Mas numa turma de doze crianças ainda a tentar perceber o que raio é isso que as faz estar alegres, frustradas, tristes ou com raiva, inspirar e expirar fundo pode não ser suficiente. Passemos então à plasticina e à forma como cada um molda o medo.
Martim faz um “foguetão a voar muito lá em cima”, Guilherme um “vulcão chateado” e Bernardo, que juntou tiras de plasticina azuis, amarelas e brancas, “uma cobra super herói porque essas não têm medo de nada”.

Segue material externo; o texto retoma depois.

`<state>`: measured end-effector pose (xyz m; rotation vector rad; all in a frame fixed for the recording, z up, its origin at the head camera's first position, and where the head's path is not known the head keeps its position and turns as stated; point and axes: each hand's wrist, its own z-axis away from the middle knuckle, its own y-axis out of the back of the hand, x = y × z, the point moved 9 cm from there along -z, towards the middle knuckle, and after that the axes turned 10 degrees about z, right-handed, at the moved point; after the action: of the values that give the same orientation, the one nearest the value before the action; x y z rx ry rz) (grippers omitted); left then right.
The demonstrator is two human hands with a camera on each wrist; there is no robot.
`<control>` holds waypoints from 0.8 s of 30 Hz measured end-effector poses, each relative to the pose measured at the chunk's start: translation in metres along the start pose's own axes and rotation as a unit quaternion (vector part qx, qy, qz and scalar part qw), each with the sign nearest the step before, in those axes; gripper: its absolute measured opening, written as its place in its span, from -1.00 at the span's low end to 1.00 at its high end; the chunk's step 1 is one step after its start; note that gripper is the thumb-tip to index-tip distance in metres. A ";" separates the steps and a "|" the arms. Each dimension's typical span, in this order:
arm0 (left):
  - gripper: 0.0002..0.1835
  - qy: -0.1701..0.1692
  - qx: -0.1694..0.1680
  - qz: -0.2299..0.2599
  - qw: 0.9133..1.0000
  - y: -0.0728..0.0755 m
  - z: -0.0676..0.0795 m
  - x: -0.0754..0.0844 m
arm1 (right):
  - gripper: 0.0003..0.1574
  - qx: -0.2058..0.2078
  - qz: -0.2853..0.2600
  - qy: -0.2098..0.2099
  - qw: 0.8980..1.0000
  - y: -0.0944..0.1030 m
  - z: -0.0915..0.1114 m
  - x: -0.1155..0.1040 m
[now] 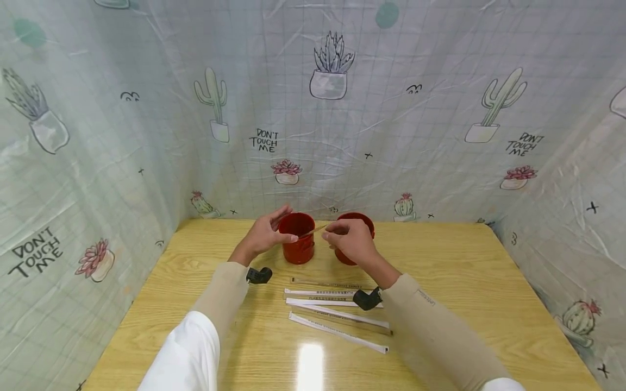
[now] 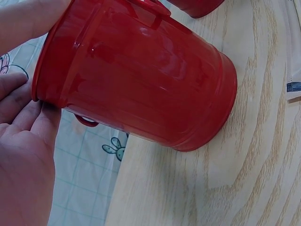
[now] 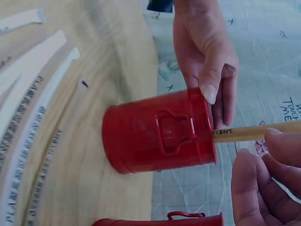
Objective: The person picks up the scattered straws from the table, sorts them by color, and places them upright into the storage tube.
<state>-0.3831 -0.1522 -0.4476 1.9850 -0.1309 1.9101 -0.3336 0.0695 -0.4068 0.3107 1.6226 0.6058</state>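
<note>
Two red metal buckets with small side handles stand near the back of the table. My left hand (image 1: 261,234) holds the left bucket (image 1: 298,253) at its rim, thumb on the near side and fingers round the far side. My right hand (image 1: 353,243) pinches a straw in a brown paper wrapper (image 3: 245,133) between thumb and fingertips. The straw's printed end reaches the mouth of the left bucket in the right wrist view. The right bucket (image 1: 368,221) stands partly hidden behind my right hand.
Several paper-wrapped straws lie in front of the buckets, such as a white straw (image 1: 337,332) and a brown straw (image 1: 332,283). A patterned plastic curtain (image 1: 313,119) hangs behind the wooden table (image 1: 440,271) and along its sides.
</note>
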 end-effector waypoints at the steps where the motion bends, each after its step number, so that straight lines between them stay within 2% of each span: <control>1: 0.10 0.001 0.002 -0.002 1.000 0.000 0.000 0.000 | -0.71 -0.001 -0.004 0.004 1.000 0.001 0.003 0.001; 9: 0.09 0.008 0.000 -0.002 1.000 0.000 0.001 0.001 | -0.81 -0.001 -0.024 0.011 1.000 0.010 0.019 0.017; 14: 0.08 0.014 0.009 0.003 1.000 0.000 0.000 0.002 | -0.80 -0.004 -0.011 0.008 1.000 0.017 0.026 0.029; 24: 0.07 0.012 0.010 0.005 1.000 -0.001 -0.001 0.001 | -0.78 -0.027 -0.013 0.030 0.999 0.028 0.043 0.056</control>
<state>-0.3839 -0.1511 -0.4465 1.9769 -0.1170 1.9484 -0.3044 0.1307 -0.4402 0.2333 1.6626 0.6437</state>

Com esta turma de corajosos pela frente, Rita só tem de dar ajuda extra. Encarna o cavalo mágico, protagonista da história seguinte, e entrega a cada um uma pequena estrela vermelha, “que dá força para enfrentar todos os medos”.
Cada um guarda a sua no bolso do bibe e, a pedido da terapeuta, juntam-se em grupo, “numa rodinha”, com os braços à volta uns dos outros. “Parecemos uma equipa de futebol”, diz Caetano. Todos se riem. Rita tenta que a turma volte a estar concentrada na aula e espera que ‘medo’ seja a palavra que todos respondem à pergunta “E todos juntos, vamos ganhar a quem?”. Mas Martim remata: “Ao Barcelona”.